Training is a necessary element of a supportive corporate culture as making an investment in the employee’s future shows your commitment to them and respect for them as an individual. As we’ll see later, training supports the ability of employees to contribute to company goals and grow.
Flexibility
Life doesn’t always revolve around work for everybody. In fact, we’re all different when it comes to the amount of work we let take over our lives and then what we choose to do with the rest of our time. That goes for your staff, who all have lives of their own once they step out of that door. It’s important to allow flexibility, where possible, as life isn’t always going to obey the working hours of Monday to Friday.
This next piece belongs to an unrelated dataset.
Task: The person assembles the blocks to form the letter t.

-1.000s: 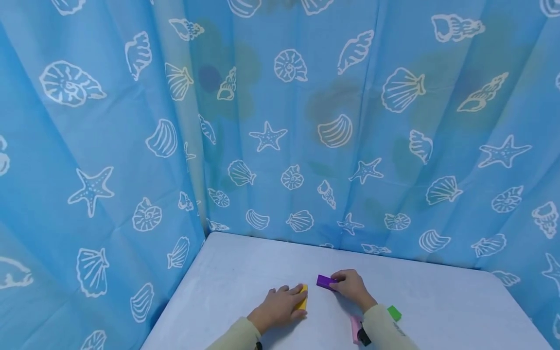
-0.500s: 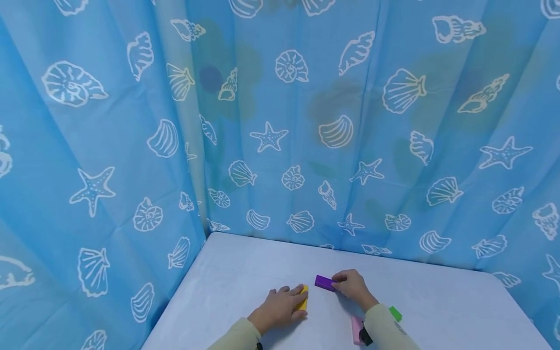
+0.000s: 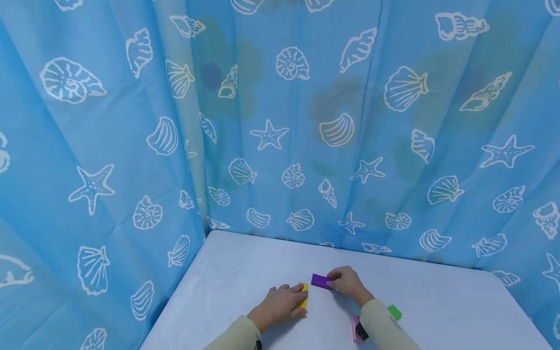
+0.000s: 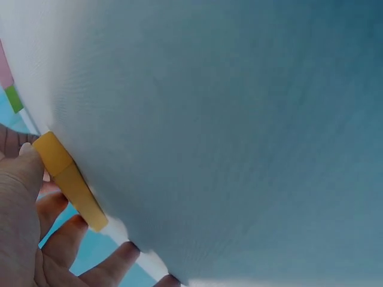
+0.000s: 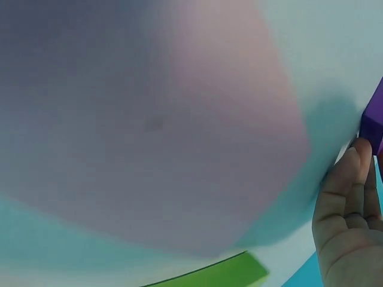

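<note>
My left hand [image 3: 280, 306] lies low over the white table and holds a yellow block [image 3: 303, 295] between thumb and fingers. In the left wrist view, the thumb sits at one end of that yellow block [image 4: 75, 182] and the fingertips along its side. To the right, my right hand [image 3: 347, 282] pinches one end of a purple block [image 3: 321, 281], whose other end points left toward the yellow one. In the right wrist view only a corner of the purple block [image 5: 374, 119] shows, at the edge above the fingertips of the right hand [image 5: 350, 221].
A pink block [image 3: 356, 330] lies partly hidden beneath the right sleeve [image 3: 385, 325]. Just beyond that sleeve is a green block [image 3: 394, 312]. The white tabletop [image 3: 245, 257] ends at a blue shell-print curtain [image 3: 280, 204] behind and on the left.
My right hand has shifted slightly left with the purple block, bringing it closer to the yellow one. The left hand stays in place on the yellow block.
</note>
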Demonstrator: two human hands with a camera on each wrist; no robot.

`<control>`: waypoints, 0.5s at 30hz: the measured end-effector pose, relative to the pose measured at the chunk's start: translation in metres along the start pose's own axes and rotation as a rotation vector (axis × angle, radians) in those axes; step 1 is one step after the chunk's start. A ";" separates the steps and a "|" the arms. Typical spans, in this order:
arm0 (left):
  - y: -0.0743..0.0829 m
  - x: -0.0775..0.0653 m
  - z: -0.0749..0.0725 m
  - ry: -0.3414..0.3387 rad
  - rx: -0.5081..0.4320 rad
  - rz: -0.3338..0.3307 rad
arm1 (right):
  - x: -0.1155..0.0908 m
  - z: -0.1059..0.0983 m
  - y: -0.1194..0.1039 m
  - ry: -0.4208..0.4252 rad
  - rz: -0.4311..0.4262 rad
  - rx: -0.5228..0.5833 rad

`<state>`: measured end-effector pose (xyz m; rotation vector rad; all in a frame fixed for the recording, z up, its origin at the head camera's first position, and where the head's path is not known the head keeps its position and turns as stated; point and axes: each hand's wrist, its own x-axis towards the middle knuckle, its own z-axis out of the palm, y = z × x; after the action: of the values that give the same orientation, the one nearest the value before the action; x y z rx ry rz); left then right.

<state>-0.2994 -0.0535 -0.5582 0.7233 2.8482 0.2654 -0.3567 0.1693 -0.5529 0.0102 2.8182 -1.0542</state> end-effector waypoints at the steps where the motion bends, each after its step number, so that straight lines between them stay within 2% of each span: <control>1: 0.000 0.000 0.000 0.003 0.003 0.003 | 0.001 0.001 -0.002 -0.002 0.001 -0.001; 7: 0.002 -0.002 0.001 0.020 0.022 0.018 | 0.005 0.008 -0.010 -0.004 0.025 -0.005; 15: 0.000 0.000 0.000 0.021 0.023 -0.001 | 0.017 0.016 -0.021 0.003 0.025 0.018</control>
<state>-0.2992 -0.0534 -0.5578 0.7271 2.8760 0.2416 -0.3726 0.1418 -0.5534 0.0482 2.8032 -1.0752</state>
Many modern companies offer opportunities for flexible work, especially during the pandemic, where COVID forced most employees to work from home where kids and pets were also trapped. Some families managed this by staggering how parents worked with one parent taking an early shift, for instance, while another took a late shift. Given the experience of a distributed workforce changed the thinking at many organizations that required employees to occupy a central location (an office) during standard work hours. Post-COVID, we will see more employees living and working remotely, especially moving from high cost-of-living areas to lower-cost areas of the country.
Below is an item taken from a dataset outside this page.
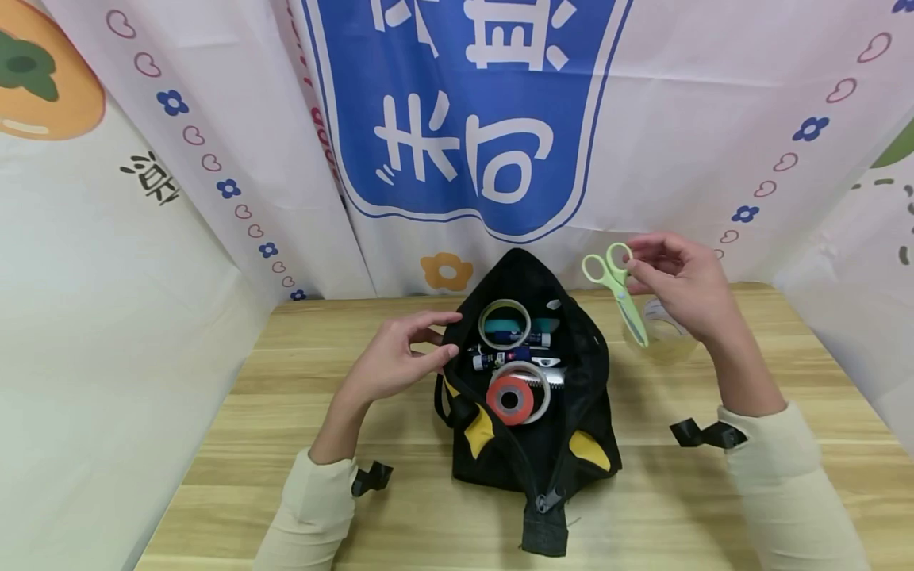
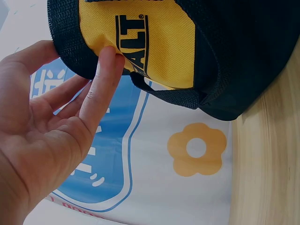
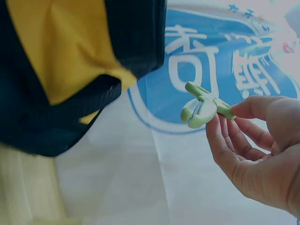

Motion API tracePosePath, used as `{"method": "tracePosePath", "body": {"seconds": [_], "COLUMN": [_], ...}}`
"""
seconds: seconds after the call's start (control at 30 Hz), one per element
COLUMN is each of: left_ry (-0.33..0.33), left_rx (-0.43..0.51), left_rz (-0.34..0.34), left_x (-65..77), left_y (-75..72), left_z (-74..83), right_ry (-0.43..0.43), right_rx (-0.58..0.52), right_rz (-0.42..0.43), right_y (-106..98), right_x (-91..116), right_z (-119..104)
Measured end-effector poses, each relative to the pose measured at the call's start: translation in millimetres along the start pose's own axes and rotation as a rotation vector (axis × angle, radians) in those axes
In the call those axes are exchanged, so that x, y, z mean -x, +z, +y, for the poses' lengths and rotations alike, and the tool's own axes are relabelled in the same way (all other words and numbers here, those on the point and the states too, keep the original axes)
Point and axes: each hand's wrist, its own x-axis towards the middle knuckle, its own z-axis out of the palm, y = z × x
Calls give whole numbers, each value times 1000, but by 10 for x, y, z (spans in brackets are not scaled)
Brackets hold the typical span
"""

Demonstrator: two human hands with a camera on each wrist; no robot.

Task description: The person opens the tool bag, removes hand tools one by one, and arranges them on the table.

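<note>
Pale-green scissors slant downward, blades lowest, near the table's far edge, just left of the nearer right hand, its nearly closed fingers pinching one loop, while the left hand lightly grips the bag's left rim.

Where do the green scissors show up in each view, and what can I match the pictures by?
Head: green scissors right of centre, held by the right hand.
Left wrist: not in it.
Right wrist: green scissors right of centre, at that hand's fingertips.
Shared landmark: the black-and-yellow bag, partly visible in both wrist views.
</note>
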Motion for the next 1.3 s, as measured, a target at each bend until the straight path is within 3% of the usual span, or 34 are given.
{"method": "tracePosePath", "body": {"seconds": [0.23, 0.33, 0.47, 0.8, 1.1, 1.3], "left_ry": [6, 18, 33, 37, 23, 29], "left_rx": [2, -4, -22, -31, -22, -28], "left_rz": [1, 1, 6, 7, 4, 11], "left_x": [5, -1, -9, 1, 4, 6], "left_y": [-11, -9, -7, -9, -1, 0], "left_z": [-12, -19, -20, -6, -11, -9], "right_ry": [7, 24, 61, 196, 240, 289], "right_rx": [34, -6, -67, 4, -184, -51], "right_rz": [61, 80, 114, 146, 109, 125], "right_y": [-252, -415, -618, -949, -1178, -1304], "right_x": [11, 37, 75, 159, 235, 244], "right_z": [249, 372, 532, 913, 1215, 1367]}}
Attention to hygiene factors
Emanating from Hertzberg’s work on motivation, hygiene factors refer to elements important for employees’ satisfaction (or dissatisfaction) with their working environment. Elements of this factor include:
- pay
- working conditions
- job security
- working relationships with peers and supervisors
- company rules
- working conditions
While these factors don’t contribute much toward keeping employees, failures to provide for sufficient hygiene factors create dissatisfaction that leads to poor performance and, ultimately, turnover. Turnover represents an avoidable cost to the organization, especially with turnover causes the loss of your best employees or results in high costs to train new employees. Turnover also sometimes results in the loss of organizational learning.
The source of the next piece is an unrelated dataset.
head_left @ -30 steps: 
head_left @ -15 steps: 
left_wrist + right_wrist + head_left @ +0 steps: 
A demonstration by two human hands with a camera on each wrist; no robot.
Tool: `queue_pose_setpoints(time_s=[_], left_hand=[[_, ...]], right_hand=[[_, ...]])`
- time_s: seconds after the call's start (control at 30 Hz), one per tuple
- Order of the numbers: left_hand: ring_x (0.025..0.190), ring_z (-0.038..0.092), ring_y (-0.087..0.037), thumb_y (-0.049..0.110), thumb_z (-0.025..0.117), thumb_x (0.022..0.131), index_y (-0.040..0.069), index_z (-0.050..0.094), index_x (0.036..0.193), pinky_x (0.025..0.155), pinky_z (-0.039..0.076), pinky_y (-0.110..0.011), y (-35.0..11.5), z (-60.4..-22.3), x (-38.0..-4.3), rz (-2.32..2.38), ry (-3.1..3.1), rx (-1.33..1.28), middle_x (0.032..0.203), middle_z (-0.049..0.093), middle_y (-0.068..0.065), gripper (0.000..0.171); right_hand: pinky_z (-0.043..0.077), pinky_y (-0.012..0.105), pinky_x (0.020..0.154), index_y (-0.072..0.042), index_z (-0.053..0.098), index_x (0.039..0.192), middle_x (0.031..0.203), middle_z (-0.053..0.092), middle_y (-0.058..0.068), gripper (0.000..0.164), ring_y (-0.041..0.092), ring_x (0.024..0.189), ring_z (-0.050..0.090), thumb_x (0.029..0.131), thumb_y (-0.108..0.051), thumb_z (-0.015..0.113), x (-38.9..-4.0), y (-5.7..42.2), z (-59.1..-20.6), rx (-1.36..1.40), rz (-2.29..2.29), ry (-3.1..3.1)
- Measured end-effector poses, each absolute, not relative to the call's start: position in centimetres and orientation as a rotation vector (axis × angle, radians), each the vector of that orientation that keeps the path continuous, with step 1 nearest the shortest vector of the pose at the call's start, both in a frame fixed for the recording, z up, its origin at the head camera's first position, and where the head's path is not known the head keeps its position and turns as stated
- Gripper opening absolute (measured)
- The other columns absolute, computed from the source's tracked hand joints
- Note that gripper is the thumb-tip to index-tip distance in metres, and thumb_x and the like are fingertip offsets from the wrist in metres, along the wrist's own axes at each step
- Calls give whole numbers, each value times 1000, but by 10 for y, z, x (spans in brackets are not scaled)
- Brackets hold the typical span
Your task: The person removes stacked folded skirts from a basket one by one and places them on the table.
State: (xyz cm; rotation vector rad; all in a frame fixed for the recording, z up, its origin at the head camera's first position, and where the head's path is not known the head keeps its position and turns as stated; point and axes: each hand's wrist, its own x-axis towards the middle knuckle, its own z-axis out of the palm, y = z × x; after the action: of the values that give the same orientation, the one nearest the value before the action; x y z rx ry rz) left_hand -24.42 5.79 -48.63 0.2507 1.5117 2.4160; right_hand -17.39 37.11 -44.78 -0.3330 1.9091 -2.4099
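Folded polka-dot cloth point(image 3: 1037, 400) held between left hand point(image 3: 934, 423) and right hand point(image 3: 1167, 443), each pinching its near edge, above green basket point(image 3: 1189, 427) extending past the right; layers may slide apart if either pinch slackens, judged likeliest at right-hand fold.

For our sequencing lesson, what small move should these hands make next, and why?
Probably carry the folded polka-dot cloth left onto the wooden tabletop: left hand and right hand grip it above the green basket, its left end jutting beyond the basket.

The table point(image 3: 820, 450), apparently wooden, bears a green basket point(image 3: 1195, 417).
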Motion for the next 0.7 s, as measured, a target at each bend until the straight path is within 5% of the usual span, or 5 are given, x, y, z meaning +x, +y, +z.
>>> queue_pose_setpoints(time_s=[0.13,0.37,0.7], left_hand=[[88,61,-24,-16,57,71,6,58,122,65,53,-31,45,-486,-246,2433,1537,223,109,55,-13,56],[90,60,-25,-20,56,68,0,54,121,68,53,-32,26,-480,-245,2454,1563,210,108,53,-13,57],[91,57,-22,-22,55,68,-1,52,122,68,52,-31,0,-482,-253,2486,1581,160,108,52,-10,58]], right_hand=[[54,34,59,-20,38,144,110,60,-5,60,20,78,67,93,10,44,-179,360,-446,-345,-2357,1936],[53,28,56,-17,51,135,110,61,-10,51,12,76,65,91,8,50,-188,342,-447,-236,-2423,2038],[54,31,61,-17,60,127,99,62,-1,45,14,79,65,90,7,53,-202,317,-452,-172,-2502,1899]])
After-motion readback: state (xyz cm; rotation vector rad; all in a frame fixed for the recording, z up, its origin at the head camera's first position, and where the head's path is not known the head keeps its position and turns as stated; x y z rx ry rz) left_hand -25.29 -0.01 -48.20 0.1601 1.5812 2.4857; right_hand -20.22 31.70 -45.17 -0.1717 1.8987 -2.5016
Sufficient motivating factors
In contrast to hygiene factors, motivating factors seriously impact the performance of your most valuable assets, your employees. Without sufficient motivating factors, employees just do the minimum, which shuts down innovation, increases costs, and decreases customer satisfaction.
Examples of motivating factors are:
- opportunities for advancement
- personal growth
- acknowledgment for positive actions
- increased responsibility
- shared decision-making
Increasingly, companies provide greater incentives to retain a skilled workforce. For instance, tech companies offer free meals and snacks, relaxation and entertainment options, and additional benefits such as a truck accident lawyer or other types of legal advice, daycare, on-site healthcare, etc.
Role clarity
We all want to understand the expectations employers have for us, the performance level expectations, and how our role fits into the broader scheme of things in achieving organizational goals. That’s role clarity and achieving it goes beyond publishing job descriptions to periodic evaluations.
Conclusion
Achieving a positive corporate culture requires as much consideration and planning as meeting the needs of your customers. But, with a positive corporate culture, you get the most from your most valuable assets, your employees.